(1) 1Für das Steuerordnungswidrigkeitenverfahren gelten grundsätzlich die verfahrensrechtlichen Vorschriften des Gesetzes über Ordnungswidrigkeiten (§§ 35 ff. OWiG). 2Diese allgemeinen Verfahrensvorschriften treten jedoch zurück, soweit die AO etwas anderes bestimmt (vgl. §§ 409 bis 412 AO). 3Besonders bedeutsam ist der Katalog der entsprechend anzuwendenden Vorschriften des Steuerstrafrechts (§ 410 Abs. 1 AO). 4Bezüglich der im Bußgeldverfahren anzuwendenden Vorschriften wird im Übrigen auf Nr. 100 bis 103 AStBV (St) 2023 verwiesen; bezüglich des Abschlusses des Verfahrens auf Nr. 113 und 116 AStBV (St) 2023 sowie auf Vordruck KGStB 13.
(2) 1Im Unterschied zum strafrechtlichen Ermittlungsverfahren herrscht nicht das Legalitäts-, sondern das Opportunitätsprinzip. 2Dies bedeutet, dass hier die Einleitung des Verfahrens im pflichtgemäßen Ermessen der Behörde steht und sie es nach pflichtgemäßem Ermessen auch wieder einstellen kann (§ 47 Abs. 1 OWiG). 3Beachtliche Gesichtspunkte für die Ermessensausübung sind u.a.
- Wiederholungsgefahr,
- Häufigkeit derartiger Taten,
- Verschulden und Verhalten des Betroffenen sowie
- Zweck der Ahndung.
4Stehen solche Gesichtspunkte nicht entgegen, so kann nach Nr. 104 Abs. 3 AStBV (St) 2023 von der Verfolgung einer Ordnungswidrigkeit abgesehen werden, wenn der zu Unrecht bezogene Betrag insgesamt weniger als 5.000 Euro beträgt. 5Handelt es sich um einen Wiederholungsfall, so kann nur unter den Voraussetzungen von einer Verfolgung abgesehen werden, unter denen ein Strafverfahren nach § 153 StPO eingestellt werden könnte, also wenn die Summe des überzahlten Kindergeldes den Betrag von 1.500 Euro nicht überschreitet, vgl. S 8.1.7.2 Abs. 2. 6Zu Mitteilungspflichten gegenüber der Ausländerbehörde vgl. S 8.1.10.

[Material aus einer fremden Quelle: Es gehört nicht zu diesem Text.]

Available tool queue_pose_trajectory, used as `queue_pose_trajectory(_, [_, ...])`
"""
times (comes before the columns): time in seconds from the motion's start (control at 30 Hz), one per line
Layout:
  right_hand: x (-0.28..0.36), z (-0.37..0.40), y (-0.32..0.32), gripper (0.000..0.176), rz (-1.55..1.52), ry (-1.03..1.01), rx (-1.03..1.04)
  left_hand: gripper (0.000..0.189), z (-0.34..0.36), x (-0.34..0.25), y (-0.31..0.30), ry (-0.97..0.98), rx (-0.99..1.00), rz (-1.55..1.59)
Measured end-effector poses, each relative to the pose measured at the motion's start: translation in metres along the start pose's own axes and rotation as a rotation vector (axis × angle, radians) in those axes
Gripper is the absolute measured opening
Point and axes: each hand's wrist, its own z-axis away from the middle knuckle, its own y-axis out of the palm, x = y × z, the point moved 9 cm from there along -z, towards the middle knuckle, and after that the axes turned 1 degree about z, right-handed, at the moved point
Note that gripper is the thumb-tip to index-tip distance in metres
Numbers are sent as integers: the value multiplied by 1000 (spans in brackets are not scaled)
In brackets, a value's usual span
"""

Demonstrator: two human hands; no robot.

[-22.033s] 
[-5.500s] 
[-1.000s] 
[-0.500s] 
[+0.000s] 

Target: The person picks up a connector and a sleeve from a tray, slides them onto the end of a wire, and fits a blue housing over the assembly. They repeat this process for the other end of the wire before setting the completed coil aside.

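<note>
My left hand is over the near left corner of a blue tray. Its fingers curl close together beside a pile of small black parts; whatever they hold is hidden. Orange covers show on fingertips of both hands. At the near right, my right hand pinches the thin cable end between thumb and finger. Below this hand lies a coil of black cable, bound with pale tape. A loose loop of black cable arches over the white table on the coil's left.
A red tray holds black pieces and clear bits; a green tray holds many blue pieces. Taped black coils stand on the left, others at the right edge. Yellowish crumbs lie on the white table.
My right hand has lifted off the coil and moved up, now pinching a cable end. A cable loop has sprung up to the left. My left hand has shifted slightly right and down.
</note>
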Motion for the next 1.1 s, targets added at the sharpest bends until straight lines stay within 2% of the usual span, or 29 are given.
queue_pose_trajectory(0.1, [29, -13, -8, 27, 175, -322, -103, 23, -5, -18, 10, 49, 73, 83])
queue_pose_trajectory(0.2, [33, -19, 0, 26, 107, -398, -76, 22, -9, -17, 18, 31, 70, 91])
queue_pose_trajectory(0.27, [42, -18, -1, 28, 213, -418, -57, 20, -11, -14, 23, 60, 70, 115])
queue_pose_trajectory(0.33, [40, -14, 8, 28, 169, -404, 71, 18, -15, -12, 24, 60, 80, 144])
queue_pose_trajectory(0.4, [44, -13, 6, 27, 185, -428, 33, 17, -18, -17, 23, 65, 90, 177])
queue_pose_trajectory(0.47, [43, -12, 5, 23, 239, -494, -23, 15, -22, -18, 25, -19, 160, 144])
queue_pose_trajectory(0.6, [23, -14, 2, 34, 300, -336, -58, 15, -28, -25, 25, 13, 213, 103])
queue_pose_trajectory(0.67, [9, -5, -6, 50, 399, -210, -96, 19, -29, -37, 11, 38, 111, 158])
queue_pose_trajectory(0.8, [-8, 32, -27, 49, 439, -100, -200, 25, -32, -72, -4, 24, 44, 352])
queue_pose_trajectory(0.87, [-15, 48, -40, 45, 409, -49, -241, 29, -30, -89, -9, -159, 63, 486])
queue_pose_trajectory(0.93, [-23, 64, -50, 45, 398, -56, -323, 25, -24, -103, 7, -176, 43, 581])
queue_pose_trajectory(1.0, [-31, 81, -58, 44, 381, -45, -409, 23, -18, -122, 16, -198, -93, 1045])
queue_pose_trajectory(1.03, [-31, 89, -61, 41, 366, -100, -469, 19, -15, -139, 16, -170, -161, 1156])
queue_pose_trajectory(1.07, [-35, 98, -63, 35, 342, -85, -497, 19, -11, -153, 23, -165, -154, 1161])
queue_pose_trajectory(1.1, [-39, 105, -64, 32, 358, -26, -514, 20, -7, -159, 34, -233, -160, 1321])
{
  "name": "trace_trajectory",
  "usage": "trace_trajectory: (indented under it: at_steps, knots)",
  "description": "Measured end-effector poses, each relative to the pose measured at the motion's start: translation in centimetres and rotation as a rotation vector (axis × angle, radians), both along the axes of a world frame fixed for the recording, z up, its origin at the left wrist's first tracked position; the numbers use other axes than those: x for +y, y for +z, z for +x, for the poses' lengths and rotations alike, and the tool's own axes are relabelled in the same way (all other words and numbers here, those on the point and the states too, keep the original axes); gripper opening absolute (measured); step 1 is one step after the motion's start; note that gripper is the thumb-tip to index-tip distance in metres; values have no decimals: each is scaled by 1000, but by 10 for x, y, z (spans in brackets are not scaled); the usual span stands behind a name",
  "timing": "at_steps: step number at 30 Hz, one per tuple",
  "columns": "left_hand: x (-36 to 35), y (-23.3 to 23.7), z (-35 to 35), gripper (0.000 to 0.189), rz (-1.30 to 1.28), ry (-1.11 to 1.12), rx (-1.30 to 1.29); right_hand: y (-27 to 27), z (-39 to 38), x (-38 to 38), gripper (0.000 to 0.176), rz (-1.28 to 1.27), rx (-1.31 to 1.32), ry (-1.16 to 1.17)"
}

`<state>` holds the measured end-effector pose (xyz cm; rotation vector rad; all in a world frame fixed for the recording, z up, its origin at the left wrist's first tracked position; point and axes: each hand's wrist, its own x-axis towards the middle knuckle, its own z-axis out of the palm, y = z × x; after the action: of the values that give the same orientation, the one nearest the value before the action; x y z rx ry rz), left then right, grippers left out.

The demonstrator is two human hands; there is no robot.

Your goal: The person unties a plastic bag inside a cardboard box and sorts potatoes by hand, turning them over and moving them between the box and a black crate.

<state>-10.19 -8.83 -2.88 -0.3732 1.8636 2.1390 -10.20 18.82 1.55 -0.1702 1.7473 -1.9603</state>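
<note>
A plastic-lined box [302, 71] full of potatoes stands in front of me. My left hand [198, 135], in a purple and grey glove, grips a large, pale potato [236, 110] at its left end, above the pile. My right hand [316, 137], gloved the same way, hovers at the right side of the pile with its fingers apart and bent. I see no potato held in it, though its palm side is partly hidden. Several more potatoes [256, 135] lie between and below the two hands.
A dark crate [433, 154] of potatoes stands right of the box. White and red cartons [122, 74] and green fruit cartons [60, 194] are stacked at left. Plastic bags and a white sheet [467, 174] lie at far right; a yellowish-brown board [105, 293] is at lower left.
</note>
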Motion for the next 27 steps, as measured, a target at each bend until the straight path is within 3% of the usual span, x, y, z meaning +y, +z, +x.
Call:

(3) 1Sachlich zuständige Verwaltungsbehörde i.S.d. § 36 Abs. 1 Nr. 1 OWiG sind die BuStra-Stellen (§§ 409 Satz 1, 387 Abs. 1, 386 Abs. 1 Satz 2 AO). 2Die örtliche Zuständigkeit des Gerichts (etwa für Einsprüche gegen Bußgeldbescheide) folgt aus § 410 Abs. 1 Nr. 2 i.V.m. § 391 AO. 3Danach ist – abweichend von § 68 OWiG – das Amtsgericht zuständig, in dessen Bezirk das Landgericht seinen Sitz hat (§ 391 Abs. 1 Satz 1 AO).
(4) 1Aus § 410 Abs. 1 Nr. 11 i.V.m. § 407 AO ergeben sich für die Familienkasse stärkere Mitwirkungs- und Beteiligungsrechte als im allgemeinen Verfahrensrecht. 2Abweichend von § 76 Abs. 2 OWiG ist z.B. das Gericht nicht befugt, die Familienkasse von einer Hauptverhandlung oder einem Vernehmungstermin auszunehmen.
(5) 1Nach § 67 OWiG kann gegen den Bußgeldbescheid innerhalb von zwei Wochen nach Zustellung Einspruch bei der Familienkasse eingelegt werden. 2Der Einspruch muss nicht begründet werden. 3Auf einen Einspruch hin überprüft die BuStra-Stelle ihre Entscheidung (§ 69 OWiG). 4Sie kann den Bescheid zurücknehmen und das Verfahren einstellen oder einen neuen Bescheid erlassen, der auch eine Verschlechterung darstellen darf. 5Will sie an dem Bescheid festhalten, so muss sie die Sache der Staatsanwaltschaft vorlegen. 6Unterstützt diese die Auffassung der BuStra-Stelle, so legt sie die Akten dem zuständigen Amtsgericht vor (§ 69 Abs. 4 OWiG).